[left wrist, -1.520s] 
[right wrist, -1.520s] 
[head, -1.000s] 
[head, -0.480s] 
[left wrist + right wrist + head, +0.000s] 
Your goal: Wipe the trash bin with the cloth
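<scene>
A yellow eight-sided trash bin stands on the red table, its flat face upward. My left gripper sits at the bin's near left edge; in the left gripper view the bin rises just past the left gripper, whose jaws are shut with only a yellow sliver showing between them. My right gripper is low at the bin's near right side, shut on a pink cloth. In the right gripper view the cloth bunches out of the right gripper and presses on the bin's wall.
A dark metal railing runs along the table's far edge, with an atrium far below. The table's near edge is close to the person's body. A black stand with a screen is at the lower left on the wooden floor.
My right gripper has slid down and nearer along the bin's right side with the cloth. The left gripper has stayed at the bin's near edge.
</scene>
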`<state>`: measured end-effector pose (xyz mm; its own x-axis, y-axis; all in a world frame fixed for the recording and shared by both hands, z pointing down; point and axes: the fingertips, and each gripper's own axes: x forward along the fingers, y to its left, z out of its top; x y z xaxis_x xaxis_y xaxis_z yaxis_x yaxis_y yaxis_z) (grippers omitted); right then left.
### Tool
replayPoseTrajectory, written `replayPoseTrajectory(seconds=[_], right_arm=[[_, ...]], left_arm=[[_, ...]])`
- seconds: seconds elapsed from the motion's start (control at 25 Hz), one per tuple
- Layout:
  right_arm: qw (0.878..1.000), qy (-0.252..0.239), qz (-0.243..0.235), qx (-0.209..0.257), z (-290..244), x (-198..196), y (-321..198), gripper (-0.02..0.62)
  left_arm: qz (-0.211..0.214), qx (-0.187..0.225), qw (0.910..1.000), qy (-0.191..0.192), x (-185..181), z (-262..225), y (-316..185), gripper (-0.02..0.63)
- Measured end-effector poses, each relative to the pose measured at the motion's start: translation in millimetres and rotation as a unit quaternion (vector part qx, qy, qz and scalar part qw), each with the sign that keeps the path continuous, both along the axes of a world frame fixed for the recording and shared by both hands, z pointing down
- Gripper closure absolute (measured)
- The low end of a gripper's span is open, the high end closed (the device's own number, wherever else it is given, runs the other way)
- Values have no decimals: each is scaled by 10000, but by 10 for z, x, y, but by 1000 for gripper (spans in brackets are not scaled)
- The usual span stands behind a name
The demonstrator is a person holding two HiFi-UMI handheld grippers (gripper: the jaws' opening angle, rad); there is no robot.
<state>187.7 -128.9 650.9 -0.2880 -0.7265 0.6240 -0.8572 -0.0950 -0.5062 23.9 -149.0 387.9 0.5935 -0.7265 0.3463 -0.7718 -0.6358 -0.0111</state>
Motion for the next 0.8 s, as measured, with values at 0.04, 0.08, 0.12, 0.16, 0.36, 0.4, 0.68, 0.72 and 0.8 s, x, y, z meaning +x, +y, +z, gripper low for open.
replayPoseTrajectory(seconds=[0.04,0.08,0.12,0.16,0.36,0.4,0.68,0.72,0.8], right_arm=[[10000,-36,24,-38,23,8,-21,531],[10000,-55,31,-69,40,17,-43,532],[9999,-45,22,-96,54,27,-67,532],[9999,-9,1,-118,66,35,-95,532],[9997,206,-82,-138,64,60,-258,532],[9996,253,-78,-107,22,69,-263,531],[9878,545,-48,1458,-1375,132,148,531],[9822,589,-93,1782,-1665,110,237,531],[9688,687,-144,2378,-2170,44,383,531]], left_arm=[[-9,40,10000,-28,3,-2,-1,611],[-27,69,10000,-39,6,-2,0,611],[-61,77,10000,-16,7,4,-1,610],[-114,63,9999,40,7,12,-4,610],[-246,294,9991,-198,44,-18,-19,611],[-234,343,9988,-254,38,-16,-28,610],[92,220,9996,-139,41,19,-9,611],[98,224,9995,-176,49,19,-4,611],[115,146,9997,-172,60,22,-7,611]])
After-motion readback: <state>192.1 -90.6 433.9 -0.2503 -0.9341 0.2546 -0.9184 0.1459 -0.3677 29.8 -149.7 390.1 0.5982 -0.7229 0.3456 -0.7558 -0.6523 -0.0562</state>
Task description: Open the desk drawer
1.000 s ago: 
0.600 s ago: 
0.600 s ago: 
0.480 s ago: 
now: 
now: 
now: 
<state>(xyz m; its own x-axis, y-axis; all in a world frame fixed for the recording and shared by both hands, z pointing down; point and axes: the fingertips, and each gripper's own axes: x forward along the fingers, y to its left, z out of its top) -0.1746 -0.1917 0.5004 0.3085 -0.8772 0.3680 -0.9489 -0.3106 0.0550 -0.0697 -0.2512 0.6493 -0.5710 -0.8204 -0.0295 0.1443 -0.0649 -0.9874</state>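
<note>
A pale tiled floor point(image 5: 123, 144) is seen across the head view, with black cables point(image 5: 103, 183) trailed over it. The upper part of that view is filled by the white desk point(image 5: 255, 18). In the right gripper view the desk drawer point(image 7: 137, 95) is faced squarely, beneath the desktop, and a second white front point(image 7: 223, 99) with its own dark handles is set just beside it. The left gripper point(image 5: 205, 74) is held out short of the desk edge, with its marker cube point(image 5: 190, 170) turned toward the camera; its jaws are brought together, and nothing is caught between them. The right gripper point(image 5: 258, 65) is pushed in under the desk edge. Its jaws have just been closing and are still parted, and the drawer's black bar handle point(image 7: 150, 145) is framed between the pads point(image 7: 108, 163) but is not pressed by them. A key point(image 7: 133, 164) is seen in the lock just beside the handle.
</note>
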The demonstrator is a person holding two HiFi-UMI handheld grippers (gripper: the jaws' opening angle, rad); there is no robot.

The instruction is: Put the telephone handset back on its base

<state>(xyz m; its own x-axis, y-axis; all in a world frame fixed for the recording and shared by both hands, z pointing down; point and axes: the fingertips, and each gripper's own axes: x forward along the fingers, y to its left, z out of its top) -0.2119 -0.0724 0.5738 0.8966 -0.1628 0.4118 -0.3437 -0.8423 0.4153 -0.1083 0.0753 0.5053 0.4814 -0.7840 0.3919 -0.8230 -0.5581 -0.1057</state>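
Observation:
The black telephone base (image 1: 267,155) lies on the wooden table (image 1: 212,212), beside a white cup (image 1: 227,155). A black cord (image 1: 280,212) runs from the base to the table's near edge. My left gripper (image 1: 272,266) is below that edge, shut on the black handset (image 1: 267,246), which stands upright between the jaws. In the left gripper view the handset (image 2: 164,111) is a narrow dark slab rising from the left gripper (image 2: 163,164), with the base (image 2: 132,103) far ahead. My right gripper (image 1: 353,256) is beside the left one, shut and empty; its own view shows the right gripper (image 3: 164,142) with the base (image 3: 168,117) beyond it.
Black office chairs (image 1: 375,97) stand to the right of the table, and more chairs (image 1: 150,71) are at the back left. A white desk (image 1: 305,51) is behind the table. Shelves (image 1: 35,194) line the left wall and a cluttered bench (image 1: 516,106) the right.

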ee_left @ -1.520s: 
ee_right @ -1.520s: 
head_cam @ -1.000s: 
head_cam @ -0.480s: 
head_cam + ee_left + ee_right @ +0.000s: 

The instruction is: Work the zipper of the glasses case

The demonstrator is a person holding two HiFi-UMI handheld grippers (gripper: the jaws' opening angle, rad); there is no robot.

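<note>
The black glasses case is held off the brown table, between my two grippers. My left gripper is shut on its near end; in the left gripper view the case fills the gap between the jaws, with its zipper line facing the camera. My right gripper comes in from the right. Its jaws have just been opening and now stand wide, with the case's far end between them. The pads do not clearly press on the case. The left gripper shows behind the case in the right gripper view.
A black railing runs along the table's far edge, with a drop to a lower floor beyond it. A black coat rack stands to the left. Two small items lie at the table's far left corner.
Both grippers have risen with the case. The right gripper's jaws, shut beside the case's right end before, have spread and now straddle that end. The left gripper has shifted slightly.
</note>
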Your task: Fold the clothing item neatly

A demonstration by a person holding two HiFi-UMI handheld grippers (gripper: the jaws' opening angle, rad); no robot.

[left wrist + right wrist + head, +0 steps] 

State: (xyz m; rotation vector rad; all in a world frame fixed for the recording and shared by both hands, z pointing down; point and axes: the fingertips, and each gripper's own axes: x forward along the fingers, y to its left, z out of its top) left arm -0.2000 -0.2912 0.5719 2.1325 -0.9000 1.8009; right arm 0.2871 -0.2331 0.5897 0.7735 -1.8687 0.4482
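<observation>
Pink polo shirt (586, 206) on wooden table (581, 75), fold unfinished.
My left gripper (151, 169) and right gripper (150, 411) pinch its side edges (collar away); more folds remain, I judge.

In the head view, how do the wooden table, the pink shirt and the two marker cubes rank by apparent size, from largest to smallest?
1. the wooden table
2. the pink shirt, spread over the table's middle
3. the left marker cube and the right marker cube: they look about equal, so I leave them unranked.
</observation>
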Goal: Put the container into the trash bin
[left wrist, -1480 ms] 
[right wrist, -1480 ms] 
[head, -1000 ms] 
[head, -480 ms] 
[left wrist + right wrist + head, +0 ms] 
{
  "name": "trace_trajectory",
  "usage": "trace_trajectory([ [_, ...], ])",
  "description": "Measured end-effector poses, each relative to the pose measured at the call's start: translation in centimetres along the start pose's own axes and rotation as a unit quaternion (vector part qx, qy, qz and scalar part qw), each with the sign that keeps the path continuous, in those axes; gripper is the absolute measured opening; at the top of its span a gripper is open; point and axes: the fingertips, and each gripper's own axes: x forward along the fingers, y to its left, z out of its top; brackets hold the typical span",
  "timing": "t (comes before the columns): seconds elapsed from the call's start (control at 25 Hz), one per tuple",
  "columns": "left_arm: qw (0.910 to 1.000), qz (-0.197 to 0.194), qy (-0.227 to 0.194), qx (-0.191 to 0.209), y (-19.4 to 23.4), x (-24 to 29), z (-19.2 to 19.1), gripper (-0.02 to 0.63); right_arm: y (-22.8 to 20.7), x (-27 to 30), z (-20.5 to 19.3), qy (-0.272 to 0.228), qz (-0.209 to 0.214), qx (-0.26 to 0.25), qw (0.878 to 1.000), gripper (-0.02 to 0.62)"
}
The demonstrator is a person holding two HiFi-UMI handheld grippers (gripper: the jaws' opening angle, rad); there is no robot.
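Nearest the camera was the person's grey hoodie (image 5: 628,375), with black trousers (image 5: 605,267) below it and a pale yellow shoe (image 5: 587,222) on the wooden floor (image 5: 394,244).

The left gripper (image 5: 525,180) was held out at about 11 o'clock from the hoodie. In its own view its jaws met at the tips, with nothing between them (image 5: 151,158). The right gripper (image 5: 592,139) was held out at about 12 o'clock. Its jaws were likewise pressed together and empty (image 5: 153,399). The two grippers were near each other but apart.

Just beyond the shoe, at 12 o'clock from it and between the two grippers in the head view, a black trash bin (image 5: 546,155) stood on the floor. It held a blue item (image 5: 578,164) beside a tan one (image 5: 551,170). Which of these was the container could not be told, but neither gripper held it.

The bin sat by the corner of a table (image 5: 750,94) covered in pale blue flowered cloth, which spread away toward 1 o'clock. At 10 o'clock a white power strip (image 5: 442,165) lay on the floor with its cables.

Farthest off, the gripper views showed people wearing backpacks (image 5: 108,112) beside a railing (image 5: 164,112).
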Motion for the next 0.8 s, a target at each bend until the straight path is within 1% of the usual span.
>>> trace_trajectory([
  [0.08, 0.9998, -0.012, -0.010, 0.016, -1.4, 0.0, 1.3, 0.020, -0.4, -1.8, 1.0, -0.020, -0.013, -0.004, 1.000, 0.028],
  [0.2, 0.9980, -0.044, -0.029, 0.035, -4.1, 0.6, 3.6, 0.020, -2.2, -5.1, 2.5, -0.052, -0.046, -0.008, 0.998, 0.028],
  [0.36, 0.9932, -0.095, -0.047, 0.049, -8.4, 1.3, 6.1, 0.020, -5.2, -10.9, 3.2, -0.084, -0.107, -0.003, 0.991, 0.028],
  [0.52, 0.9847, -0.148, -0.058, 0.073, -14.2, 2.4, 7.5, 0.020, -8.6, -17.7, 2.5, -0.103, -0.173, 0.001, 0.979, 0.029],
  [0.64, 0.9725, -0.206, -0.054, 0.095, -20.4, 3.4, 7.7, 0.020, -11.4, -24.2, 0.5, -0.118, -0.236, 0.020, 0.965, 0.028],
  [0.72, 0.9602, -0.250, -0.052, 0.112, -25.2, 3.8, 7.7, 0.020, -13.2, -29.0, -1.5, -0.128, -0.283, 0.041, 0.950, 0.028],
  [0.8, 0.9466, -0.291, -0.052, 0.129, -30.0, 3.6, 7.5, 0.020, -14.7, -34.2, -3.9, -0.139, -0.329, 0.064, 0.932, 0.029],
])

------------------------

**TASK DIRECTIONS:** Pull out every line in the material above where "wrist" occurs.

**REPLY:**
[left wrist, -1.520s] 
[right wrist, -1.520s] 
[left wrist + right wrist + head, +0.000s] 
[left wrist + right wrist + head, +0 steps] 
[left wrist, -1480 ms] 
[right wrist, -1480 ms] 
[left wrist + right wrist + head, +0 ms] 

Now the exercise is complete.